Les ennemis voyaient que quelque chose d’incompréhensible se passait dans le terrible Sébastopol. Ces explosions et le silence mortel sur les bastions les faisaient trembler mais ils n’osaient croire encore, sous l’influence de la résistance forte et calme de la journée, que leur inexorable adversaire avait disparu, et en silence, sans remuer, avec un tremblement, ils attendaient la fin de la nuit lugubre.

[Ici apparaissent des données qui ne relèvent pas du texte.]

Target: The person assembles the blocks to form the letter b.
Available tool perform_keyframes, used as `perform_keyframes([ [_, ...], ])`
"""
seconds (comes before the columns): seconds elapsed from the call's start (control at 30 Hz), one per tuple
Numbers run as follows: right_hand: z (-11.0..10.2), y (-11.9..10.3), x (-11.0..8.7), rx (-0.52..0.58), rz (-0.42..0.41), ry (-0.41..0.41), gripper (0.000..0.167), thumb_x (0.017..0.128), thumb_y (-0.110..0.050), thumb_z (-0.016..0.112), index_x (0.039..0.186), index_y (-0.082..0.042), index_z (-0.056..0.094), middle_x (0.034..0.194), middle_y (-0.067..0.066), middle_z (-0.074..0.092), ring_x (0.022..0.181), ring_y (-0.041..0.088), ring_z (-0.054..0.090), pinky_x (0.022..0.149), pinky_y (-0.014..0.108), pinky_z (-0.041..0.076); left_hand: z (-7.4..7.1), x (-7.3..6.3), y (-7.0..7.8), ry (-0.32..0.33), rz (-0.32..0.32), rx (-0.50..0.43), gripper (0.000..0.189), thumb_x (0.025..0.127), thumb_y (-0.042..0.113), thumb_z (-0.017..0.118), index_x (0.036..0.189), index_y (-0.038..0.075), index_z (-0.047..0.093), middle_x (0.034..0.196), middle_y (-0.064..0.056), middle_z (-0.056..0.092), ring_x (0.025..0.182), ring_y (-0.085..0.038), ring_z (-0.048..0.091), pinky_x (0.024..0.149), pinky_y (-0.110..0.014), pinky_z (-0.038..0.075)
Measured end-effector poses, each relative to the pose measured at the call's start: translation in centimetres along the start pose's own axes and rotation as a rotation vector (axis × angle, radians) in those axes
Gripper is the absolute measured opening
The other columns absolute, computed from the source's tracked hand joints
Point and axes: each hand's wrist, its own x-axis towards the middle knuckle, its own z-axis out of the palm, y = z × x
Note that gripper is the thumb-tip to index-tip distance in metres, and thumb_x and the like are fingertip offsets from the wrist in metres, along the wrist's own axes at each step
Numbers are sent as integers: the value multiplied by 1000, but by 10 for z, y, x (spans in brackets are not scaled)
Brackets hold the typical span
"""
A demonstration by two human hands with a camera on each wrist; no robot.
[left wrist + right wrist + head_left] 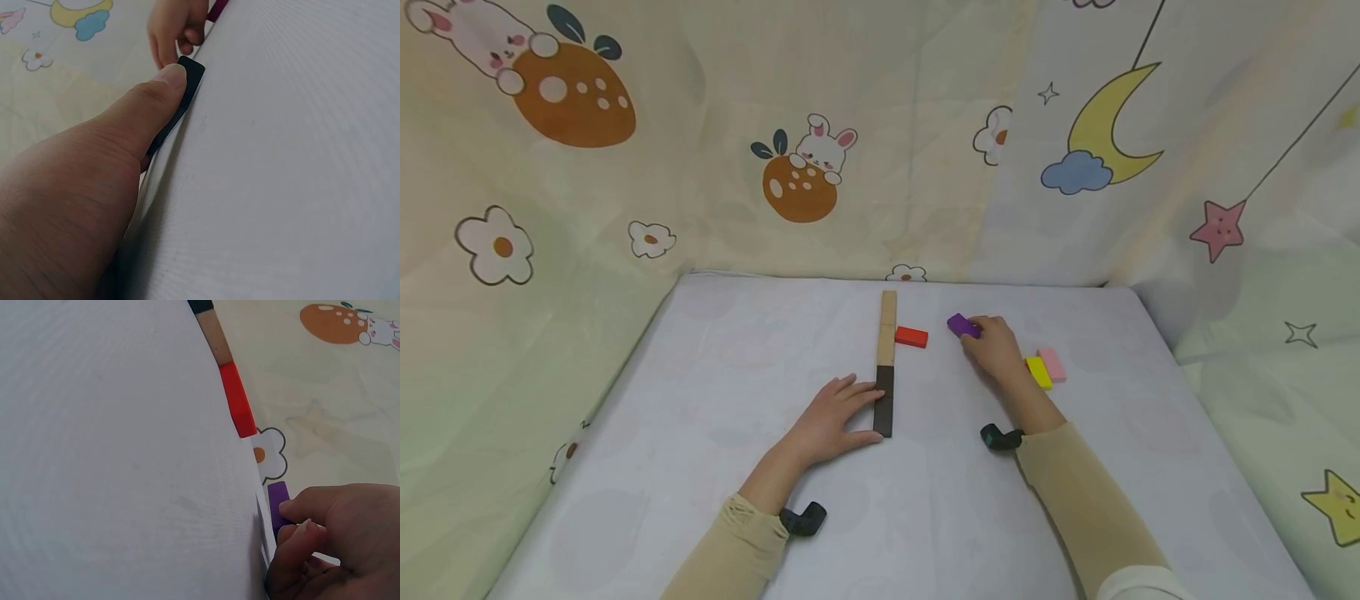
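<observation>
In the head view, wooden blocks lie end to end in a straight row: plain wood blocks [887, 343] at the far part and a black block [887, 412] at the near end. My left hand [829, 421] rests beside the black one, fingers extended to its left side and thumb at its near end; the left wrist view shows the thumb against this dark block [192, 72]. My right hand [997, 350] pinches a purple block [958, 325] by its right end, between thumb and fingers. A red block [912, 337] juts right from the row.
Right of my right wrist, a yellow block [1039, 373] and a pink block [1052, 365] lie side by side. White cloth covers the table [700, 350]. Patterned fabric [715, 75] hangs behind and at both sides. Each wrist wears a dark camera mount [805, 519].
</observation>
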Motion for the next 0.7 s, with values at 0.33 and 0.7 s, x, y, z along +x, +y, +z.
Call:
perform_keyframes([
  [0.33, 0, -10, -17, 18, -26, -93, 49, 95, -29, 61, 140, -11, 54, 135, 20, 50, 116, 35, 52, 103, 53, 51, 0, 0, 0, 1, -11, -5, 71, 86, 64, 64, 147, 32, 47, 154, 7, 44, 151, -25, 27, 127, -43, 17],
  [0.7, 5, -11, -22, -1, -92, -133, 48, 95, -30, 62, 138, -12, 56, 133, 18, 52, 109, 32, 54, 101, 49, 52, -1, 0, 0, -1, -10, -2, 71, 86, 65, 63, 147, 32, 47, 154, 7, 44, 151, -25, 27, 127, -43, 16],
])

L’armée de Sébastopol, comme la mer houleuse dans une nuit sombre, en se répandant, se réunissant et tressaillant, de toute sa masse se mouvait près de la baie, et dans l’obscurité compacte, s’avancait lentement par le pont et la Severnaïa, loin du lieu où elle laissait tant de braves, de ce lieu tout rempli de son sang, défendu pendant onze mois contre l’ennemi deux fois plus fort et qu’on lui ordonnait maintenant de quitter sans combat.

La première impression de cet ordre fut pour chaque Russe, terrible et incompréhensible. Le deuxième sentiment fut la crainte de la poursuite. Les soldats se sentirent inoffensifs dès qu’ils quittèrent l’endroit où ils étaient habitués à se battre, et ils se serraient inquiets dans l’obscurité, près de l’entrée du pont qu’un vent fort balançait.

Avec ses baïonnettes empêtrées, ses régiments, ses voitures et ses milices emmêlés, l’infanterie se bousculait ; les officiers à cheval se hâtaient avec des ordres ; les habitants ainsi que les brosseurs porteurs de bagages, pleuraient et suppliaient, qu’on voulût bien les laisser passer. Avec un bruit de roues, se frayant un chemin dans la baie, l’artillerie s’éloignait à la hâte. Malgré l’entraînement des occupations diverses, un sentiment de sauvegarde et de désir de sortir le plus vite possible de cet endroit terrible de mort, était dans l’âme de chacun. Il était chez les soldats mortellement atteints qui se trouvaient parmi cinq cents autres blessés sur le sol pavé du quai Paul et qui suppliaient Dieu de leur donner la mort ; chez les miliciens qui, faisant un dernier effort, se serraient dans la foule pour laisser le passage au général à cheval ; chez le général qui refrénait la hâte des soldats ; chez le matelot qui se tenait sur le bateau vacillant et qui était poussé par la foule grouillante jusqu’à perdre haleine ; chez l’officier blessé que quatre soldats emportaient sur un brancard et qui, arrêtés par la foule compacte, le posaient sur le sol près de la batterie Nicolas ; chez un artilleur resté seize ans près de son canon, et qui, par un ordre des chefs, incompréhensible pour lui, avec l’aide de ses camarades, poussait le canon de la pente abrupte dans la baie ; chez les marins qui venaient de couler leurs bâtiments et ramaient bravement sur les chaloupes qui s’en éloignaient.

En traversant le pont, une fois de l’autre oôté, chaque soldat enlevait son bonnet et se signait. Mais derrière ce sentiment s’en cachait un autre, pénible, plus profond, tenant du repentir, de la honte et de la colère. Presque chaque soldat, en regardant au nord Sébastopol abandonné, avec une amertume indicible dans le cœur, soupirait et menaçait les ennemis.